Metadata-Version: 2.4
Name: pingala-shunya
Version: 0.1.7
Summary: Speech transcription package by Shunya Labs with ct2 and transformers backends
Author-email: Shunya Labs <0@shunyalabs.ai>
Project-URL: Homepage, https://shunyalabs.ai
Project-URL: Documentation, https://shunyalabs.ai/pingala-shunya
Project-URL: Bug Reports, https://github.com/Shunyalabsai/pingala-shunya/issues
Project-URL: Source, https://github.com/Shunyalabsai/pingala-shunya
Keywords: speech-to-text,transcription,audio,ai,shunyalabs,ct2,transformers,enterprise
Classifier: Development Status :: 4 - Beta
Classifier: Intended Audience :: Developers
Classifier: License :: OSI Approved :: MIT License
Classifier: Operating System :: OS Independent
Classifier: Programming Language :: Python :: 3
Classifier: Programming Language :: Python :: 3.8
Classifier: Programming Language :: Python :: 3.9
Classifier: Programming Language :: Python :: 3.10
Classifier: Programming Language :: Python :: 3.11
Classifier: Programming Language :: Python :: 3.12
Classifier: Topic :: Multimedia :: Sound/Audio :: Speech
Classifier: Topic :: Scientific/Engineering :: Artificial Intelligence
Requires-Python: >=3.8
Description-Content-Type: text/markdown
License-File: LICENSE
Requires-Dist: faster-whisper>=0.10.0
Requires-Dist: torch>=1.9.0
Requires-Dist: torchaudio>=0.9.0
Requires-Dist: transformers==4.52.4
Requires-Dist: ctranslate2==4.4.0
Requires-Dist: librosa>=0.10.0
Requires-Dist: datasets>=2.0.0
Requires-Dist: numpy>=1.21.0
Provides-Extra: dev
Requires-Dist: pytest>=6.0; extra == "dev"
Requires-Dist: pytest-cov>=2.0; extra == "dev"
Requires-Dist: black>=21.0; extra == "dev"
Requires-Dist: flake8>=3.8; extra == "dev"
Requires-Dist: mypy>=0.900; extra == "dev"
Provides-Extra: complete
Requires-Dist: pytest>=6.0; extra == "complete"
Requires-Dist: pytest-cov>=2.0; extra == "complete"
Requires-Dist: black>=21.0; extra == "complete"
Requires-Dist: flake8>=3.8; extra == "complete"
Requires-Dist: mypy>=0.900; extra == "complete"
Dynamic: license-file

# Pingala Shunya

A comprehensive speech transcription package by **Shunya Labs AI** supporting **ct2 (CTranslate2)** and **transformers** backends.
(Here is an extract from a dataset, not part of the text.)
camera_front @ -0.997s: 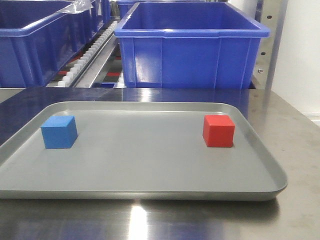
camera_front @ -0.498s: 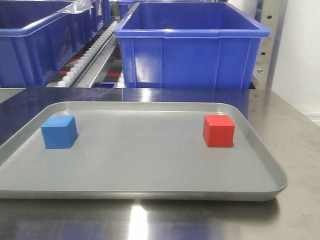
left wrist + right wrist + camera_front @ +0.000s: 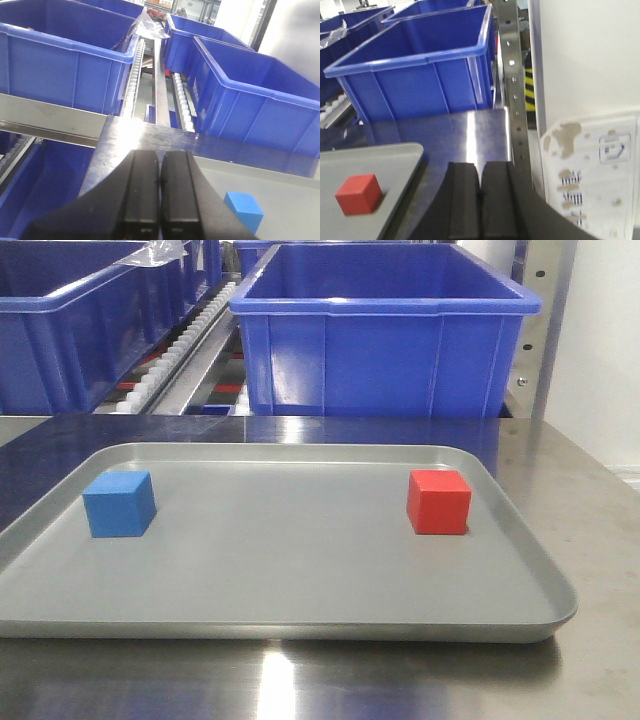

Get superior transcription quality with unified API and advanced features.

## Overview

Pingala Shunya provides a unified interface for transcribing audio files using state-of-the-art backends optimized by Shunya Labs. Whether you want the high-performance CTranslate2 optimization or the flexibility of Hugging Face transformers, Pingala Shunya delivers exceptional results with the `shunyalabs/pingala-v1-en-verbatim` model.

## Features

- **Shunya Labs Optimized**: Built by Shunya Labs for superior performance
- **CT2 Backend**: High-performance CTranslate2 optimization (default)
- **Transformers Backend**: Hugging Face models and latest research
- **Auto-Detection**: Automatically selects the best backend for your model
- **Unified API**: Same interface across all backends
- **Word-Level Timestamps**: Precise timing for individual words
- **Confidence Scores**: Quality metrics for transcription segments and words
- **Voice Activity Detection (VAD)**: Filter out silence and background noise
- **Language Detection**: Automatic language identification
- **Multiple Output Formats**: Text, SRT subtitles, and WebVTT
- **Streaming Support**: Process segments as they are generated
- **Advanced Parameters**: Full control over all backend features
- **Rich CLI**: Command-line tool with comprehensive options
- **Error Handling**: Comprehensive error handling and validation

## Installation

### Standard Installation (All Backends Included)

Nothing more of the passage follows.